For those who reach the ages of 60 or 65, the differences are even more acute. Men aged 60 are required to continue working, whereas women aged 60 are generally forced into retirement. Such discrimination should be banned. In this area, the United States provision is an excellent guide. In 1967, the Age Discrimination in Employment Act was introduced as a federal statute to promote the employment of older persons based on their ability rather than age, and to prohibit arbitrary age discrimination in employment. The Act prohibited employment discrimination against people aged between 40 and 65. Since 1967, the Act has been amended twice. In 1974 its provisions were extended to include federal, state and local government employment, and in 1978 it was amended to extend protection beyond the age of 65, without an age limit for employees of the federal Government, and until the age of 70 for most other workers.

Hon. Members are privileged to serve in the House until any age, depending upon whether they are selected, re-selected or elected. In another place, service can continue into the second century of life. May I pay an affectionate tribute to my father, who served in this House until he was 79 and then for a further 10 years in the other place. Had he been forced into retirement, there is no doubt that he would not have survived. His work would have ceased when he was 65, yet he gave much of his most valuable service after reaching that age.

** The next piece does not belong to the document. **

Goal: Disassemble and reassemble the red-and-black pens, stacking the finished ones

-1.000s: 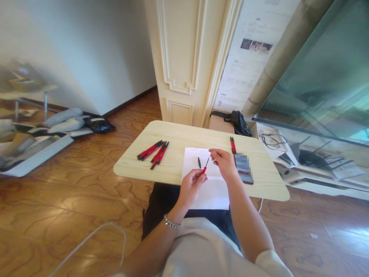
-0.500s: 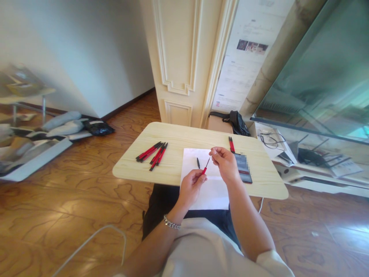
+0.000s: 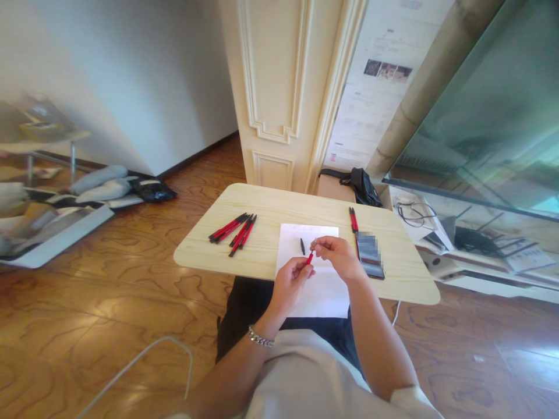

There is no justification, in a society such as ours, which has vast unemployment, for forcing men who wish to retire to stay at work until they are 65. Nor is it fair to require women who are anxious to stay at work to retire when they are 60. We should reach the position in our society where people are treated equally and, as the American statute says, according to their ability rather than according to their age or sex. People should be encouraged to serve society irrespective of anything but their ability.

Question put and agreed to.

Bill ordered to be brought in by Mr. Greville Janner, Mr. Gerry Bermingham, Miss Betty Boothroyd, Mr. Gordon Brown, Mr. Jim Craigen, Mr. Michael Foot, Mr. John Home Robertson, Mr. Ian Mikardo, Mr. Merlyn Rees, Ms. Jo Richardson, and Mr. David Marshall.